The Foreign Policy of a State is greatly influenced by its History and Geography. Historically Sri Lanka’s Foreign Policy has been one of Non-Alignment. Furthermore, Sri Lanka participated in the Conference in Bandung in 1955; a date recognized as the beginning of the Non-Aligned Movement. Thus, although the geographic location of a State is well defined, the significance of its location could dramatically be transformed by geopolitical developments. The staggering economic revival of China from early seventies under the leadership of President Deng Xiaoping whose philosophy was to hide capacity, bide time and never claim leadership, was perhaps the reason for China’s tremendous transformations both economic and social, to proceed relatively unnoticed.

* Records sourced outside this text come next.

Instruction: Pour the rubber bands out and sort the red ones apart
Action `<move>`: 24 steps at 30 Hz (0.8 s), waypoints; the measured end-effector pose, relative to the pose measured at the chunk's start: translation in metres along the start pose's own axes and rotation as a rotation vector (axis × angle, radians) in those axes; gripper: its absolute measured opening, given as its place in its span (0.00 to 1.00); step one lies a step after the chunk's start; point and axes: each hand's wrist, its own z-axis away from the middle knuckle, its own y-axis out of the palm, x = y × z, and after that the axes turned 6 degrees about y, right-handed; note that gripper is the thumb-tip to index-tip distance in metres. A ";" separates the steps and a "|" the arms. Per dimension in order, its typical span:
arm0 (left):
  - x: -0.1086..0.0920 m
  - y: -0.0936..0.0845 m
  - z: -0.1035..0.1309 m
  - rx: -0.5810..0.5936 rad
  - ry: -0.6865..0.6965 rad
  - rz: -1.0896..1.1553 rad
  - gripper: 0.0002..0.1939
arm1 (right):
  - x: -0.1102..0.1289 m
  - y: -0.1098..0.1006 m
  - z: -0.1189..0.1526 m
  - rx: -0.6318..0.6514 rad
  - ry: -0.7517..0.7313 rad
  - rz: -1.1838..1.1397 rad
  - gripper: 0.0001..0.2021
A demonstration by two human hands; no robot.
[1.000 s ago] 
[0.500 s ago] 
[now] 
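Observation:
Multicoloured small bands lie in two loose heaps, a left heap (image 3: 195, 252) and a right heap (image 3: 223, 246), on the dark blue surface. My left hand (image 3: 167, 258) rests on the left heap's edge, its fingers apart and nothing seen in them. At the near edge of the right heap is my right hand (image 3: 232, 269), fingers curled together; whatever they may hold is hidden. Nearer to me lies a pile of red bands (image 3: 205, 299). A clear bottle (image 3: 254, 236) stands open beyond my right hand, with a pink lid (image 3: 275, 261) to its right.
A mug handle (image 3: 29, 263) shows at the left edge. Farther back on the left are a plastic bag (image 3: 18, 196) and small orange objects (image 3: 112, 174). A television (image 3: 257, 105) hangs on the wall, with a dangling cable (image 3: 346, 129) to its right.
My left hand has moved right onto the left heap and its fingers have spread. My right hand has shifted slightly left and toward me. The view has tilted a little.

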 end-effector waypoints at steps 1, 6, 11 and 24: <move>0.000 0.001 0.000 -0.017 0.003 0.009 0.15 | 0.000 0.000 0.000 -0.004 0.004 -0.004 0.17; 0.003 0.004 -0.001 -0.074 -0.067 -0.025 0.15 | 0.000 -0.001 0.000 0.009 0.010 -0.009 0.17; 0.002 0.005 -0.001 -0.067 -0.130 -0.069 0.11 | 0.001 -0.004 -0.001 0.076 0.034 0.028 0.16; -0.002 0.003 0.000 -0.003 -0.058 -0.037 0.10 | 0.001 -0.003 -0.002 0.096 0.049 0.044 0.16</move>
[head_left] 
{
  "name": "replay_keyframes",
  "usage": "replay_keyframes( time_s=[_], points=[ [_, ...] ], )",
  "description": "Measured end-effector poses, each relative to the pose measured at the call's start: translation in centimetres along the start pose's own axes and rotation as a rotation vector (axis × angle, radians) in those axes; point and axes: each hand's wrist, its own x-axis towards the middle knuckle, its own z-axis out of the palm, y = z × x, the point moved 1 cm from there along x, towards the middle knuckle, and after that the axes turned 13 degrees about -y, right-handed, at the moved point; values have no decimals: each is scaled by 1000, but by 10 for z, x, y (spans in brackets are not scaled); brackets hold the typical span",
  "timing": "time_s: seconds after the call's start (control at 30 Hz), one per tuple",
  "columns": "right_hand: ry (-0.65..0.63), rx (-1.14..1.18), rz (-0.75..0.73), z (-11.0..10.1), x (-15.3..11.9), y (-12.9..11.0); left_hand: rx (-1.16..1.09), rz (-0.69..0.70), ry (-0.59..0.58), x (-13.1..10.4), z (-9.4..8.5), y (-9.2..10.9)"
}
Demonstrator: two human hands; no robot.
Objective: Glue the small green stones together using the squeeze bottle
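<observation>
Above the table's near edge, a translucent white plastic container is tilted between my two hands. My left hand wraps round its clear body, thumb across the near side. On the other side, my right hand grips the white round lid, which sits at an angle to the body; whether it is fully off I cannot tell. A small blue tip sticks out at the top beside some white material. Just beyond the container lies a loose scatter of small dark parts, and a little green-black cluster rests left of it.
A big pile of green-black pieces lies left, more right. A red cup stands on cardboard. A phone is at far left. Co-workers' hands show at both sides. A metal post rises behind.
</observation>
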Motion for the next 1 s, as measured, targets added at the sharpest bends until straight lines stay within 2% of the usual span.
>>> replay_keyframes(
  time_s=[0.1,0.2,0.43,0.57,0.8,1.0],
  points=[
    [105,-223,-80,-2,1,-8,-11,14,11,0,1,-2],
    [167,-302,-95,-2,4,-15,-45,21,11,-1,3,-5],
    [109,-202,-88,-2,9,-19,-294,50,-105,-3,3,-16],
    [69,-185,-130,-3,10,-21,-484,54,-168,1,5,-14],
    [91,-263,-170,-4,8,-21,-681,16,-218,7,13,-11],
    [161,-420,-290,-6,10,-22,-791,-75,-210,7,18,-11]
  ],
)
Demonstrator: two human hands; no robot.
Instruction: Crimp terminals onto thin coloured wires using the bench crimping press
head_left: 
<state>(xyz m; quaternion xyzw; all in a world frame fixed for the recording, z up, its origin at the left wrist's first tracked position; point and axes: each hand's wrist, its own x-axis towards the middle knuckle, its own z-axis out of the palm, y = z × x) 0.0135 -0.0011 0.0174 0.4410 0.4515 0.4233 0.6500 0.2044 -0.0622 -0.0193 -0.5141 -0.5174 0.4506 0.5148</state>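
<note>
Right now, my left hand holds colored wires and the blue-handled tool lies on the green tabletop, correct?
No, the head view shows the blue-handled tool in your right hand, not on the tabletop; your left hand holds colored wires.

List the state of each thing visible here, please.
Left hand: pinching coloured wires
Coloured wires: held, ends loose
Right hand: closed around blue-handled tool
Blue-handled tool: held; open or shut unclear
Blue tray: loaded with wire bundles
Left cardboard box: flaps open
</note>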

It was only with the announcement of President Xi Jinping’s policy of the Belt and Road Initiative announced in 2013, that the world came to realize that the power and influence of China was unstoppable. This policy resulted in China establishing its footprint in strategically located countries in the Indian and Pacific Oceans by funding and constructing infrastructure projects. Sri Lanka happened to be one such country. The need for the U.S along with India, Australia and Japan to form a security alliance to contain the growing power and influence of China in the Indian and Pacific Oceans was inevitable.

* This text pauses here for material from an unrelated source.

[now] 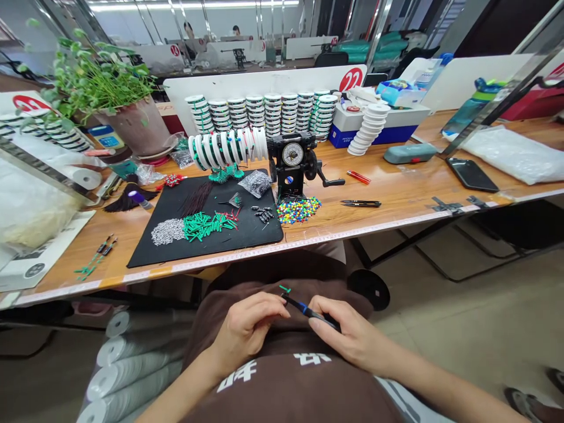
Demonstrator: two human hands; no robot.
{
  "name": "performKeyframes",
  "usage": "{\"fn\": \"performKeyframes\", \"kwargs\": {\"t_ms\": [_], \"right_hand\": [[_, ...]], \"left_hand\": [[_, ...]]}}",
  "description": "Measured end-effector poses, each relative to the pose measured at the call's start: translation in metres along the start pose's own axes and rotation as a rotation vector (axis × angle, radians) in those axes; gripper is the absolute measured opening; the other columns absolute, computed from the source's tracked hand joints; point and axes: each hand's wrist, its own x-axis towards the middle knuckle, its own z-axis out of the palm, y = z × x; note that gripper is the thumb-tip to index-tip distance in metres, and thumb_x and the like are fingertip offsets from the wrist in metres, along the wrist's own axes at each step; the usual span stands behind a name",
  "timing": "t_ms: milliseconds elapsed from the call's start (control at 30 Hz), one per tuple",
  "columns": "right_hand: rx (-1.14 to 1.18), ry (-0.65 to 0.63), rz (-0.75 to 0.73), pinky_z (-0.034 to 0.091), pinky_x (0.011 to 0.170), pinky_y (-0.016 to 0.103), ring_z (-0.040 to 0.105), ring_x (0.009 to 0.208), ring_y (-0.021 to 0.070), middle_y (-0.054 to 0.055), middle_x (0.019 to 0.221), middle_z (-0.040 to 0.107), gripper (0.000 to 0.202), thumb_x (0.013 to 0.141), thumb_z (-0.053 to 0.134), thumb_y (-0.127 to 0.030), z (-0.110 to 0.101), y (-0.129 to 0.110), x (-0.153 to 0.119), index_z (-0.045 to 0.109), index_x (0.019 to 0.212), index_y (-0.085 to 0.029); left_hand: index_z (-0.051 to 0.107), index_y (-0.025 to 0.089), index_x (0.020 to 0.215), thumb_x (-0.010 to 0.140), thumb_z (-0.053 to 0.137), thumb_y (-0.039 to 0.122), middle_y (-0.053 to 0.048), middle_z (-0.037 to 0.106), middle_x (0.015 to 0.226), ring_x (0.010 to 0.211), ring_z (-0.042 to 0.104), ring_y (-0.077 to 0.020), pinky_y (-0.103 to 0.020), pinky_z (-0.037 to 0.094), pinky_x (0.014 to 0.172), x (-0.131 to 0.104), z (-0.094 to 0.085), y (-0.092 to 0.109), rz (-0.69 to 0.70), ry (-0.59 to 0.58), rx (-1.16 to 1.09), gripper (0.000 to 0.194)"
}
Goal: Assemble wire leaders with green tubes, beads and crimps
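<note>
Above the brown apron (282, 399) on my lap, my left hand (255, 320) is closed in a pinch on a small dark piece with a thin green tube (285, 289) at its far end. My right hand (346, 329) is wrapped around a slim black-and-blue hand tool (304, 308), whose tip meets the piece at my left fingertips. The exact kind of tool is hard to make out. On the black mat (145, 249) lie green tubes (202, 226), small silver parts (166, 233), dark wires (198, 197) and small black parts (263, 214).
A black winding machine (291, 161) with a crank carries white spools (227, 147). Colored beads (299, 210) lie before it, with black snips (361, 203) and a red pen (358, 177) to the right. Finished-looking green-and-black pieces (97, 257) lie left. A phone (471, 174) rests right.
</note>
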Motion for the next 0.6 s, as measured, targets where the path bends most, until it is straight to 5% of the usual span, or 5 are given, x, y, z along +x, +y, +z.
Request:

India’s alliance with the US has shifted the balance in Asia causing China to be the stand alone great power in Asia. As far as Sri Lanka is concerned this new dynamic compels Sri Lanka to make one of four choices. One is to align and develop relations with the US and its allies. Second is to align and develop relations with China. The third is be Non-Aligned with either. The fourth and preferred option is to be Neutral not only with the Quad and China, but also with all other States, and develop friendly relations individually with all States.

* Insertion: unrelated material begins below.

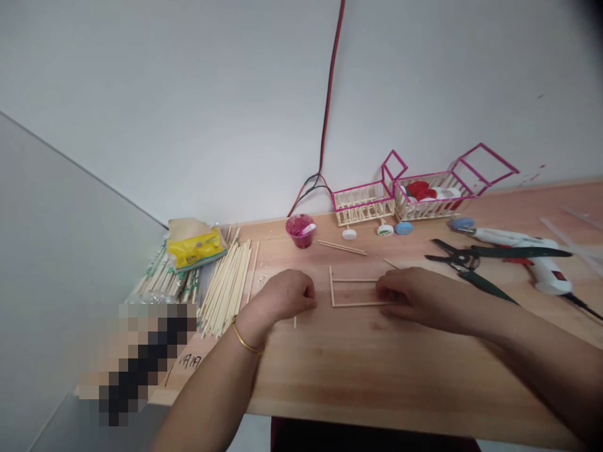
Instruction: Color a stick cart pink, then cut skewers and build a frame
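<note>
On the wooden table, thin wooden sticks form an open rectangular frame (332,289), with one long stick along the near side and another a little farther back. My right hand (409,295) is closed at the frame's right end, its fingers hiding that end. Left of the frame and apart from it, my left hand (287,296) is curled with thumb and fingers together; whatever may be between them is hidden. A short piece of stick (295,321) shows just below the left hand. Another stick (391,263) pokes out behind my right hand.
At left lie a pile of loose sticks (226,289) and a yellow packet (195,246). A cup of magenta stuff (300,232) and two stick carts with magenta rims, one small (362,204), one larger (433,198), stand by the wall. Pruning shears (464,258) and a glue gun (541,251) lie right.
</note>
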Tool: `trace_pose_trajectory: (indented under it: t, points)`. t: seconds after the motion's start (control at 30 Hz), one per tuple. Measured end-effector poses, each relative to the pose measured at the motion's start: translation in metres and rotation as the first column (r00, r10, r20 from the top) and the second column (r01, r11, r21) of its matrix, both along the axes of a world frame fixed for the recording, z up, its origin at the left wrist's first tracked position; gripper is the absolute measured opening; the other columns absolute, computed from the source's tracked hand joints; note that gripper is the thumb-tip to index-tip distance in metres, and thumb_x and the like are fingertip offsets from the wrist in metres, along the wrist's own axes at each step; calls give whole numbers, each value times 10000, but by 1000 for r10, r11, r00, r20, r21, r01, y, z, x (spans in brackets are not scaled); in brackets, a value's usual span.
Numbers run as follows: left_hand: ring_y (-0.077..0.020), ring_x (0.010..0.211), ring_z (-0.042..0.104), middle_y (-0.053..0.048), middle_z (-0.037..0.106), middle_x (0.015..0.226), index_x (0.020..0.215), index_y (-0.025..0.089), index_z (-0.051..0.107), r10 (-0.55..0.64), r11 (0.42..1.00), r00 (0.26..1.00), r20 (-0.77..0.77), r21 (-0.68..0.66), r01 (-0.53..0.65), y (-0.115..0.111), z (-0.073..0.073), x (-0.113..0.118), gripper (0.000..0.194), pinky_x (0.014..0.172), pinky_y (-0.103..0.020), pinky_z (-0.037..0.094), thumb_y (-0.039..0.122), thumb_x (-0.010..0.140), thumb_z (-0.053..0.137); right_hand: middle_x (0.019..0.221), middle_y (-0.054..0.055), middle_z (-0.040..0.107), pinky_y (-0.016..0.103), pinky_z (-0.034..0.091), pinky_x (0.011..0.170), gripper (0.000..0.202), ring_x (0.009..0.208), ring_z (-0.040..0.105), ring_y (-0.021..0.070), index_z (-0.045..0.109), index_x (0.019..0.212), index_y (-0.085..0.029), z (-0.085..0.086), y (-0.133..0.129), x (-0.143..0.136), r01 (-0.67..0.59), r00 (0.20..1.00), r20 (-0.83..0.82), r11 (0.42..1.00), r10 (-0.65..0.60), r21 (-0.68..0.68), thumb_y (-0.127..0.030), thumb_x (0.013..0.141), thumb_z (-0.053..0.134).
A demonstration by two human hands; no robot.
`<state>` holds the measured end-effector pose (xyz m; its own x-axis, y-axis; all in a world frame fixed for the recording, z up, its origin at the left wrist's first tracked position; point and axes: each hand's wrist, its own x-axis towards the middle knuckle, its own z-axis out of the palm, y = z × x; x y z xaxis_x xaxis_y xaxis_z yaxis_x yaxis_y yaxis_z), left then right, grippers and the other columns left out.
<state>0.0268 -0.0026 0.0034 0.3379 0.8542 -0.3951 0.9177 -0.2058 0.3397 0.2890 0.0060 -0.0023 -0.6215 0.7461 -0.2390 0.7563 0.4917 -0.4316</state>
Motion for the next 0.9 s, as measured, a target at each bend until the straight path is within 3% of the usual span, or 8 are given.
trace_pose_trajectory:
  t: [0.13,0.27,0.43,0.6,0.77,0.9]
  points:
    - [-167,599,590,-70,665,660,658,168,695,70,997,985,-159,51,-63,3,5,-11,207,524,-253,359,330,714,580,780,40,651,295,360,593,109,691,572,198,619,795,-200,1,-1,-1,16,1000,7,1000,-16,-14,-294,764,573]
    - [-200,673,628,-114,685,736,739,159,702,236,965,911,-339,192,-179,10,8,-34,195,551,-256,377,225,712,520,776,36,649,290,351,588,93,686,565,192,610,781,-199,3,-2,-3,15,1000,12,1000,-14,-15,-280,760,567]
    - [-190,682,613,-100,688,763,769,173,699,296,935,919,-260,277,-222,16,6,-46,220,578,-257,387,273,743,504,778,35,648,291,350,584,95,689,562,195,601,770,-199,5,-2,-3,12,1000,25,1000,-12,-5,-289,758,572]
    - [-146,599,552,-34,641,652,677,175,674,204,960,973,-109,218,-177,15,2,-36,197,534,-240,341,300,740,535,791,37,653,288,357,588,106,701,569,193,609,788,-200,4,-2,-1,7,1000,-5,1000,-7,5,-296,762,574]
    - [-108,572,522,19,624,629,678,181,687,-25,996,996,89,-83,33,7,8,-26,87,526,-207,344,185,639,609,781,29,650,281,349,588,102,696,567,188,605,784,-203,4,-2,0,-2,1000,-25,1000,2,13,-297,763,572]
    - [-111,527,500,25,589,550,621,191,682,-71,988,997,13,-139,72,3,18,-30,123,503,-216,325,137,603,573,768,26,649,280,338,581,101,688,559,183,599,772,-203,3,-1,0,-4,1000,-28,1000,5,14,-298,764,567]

The policy of Non-Alignment by a State is an external declaration of intent that a nation would not align itself with either a collective or individual center of power such as the Quad or China, in the conduct of its relations. Neutrality by a State, instead, means not only a statement that it would be Neutral when conducting relations with collective or individual centers of power and other States, but also how such a State expects all States to respect its Neutrality; a policy that would be in keeping with Sri Lanka’s unique strategic location in South Asia. Thus, while the former works outwards the latter works both ways. More importantly, how Neutrality works is governed by internationally codified laws that are in place to guide reciprocal relations.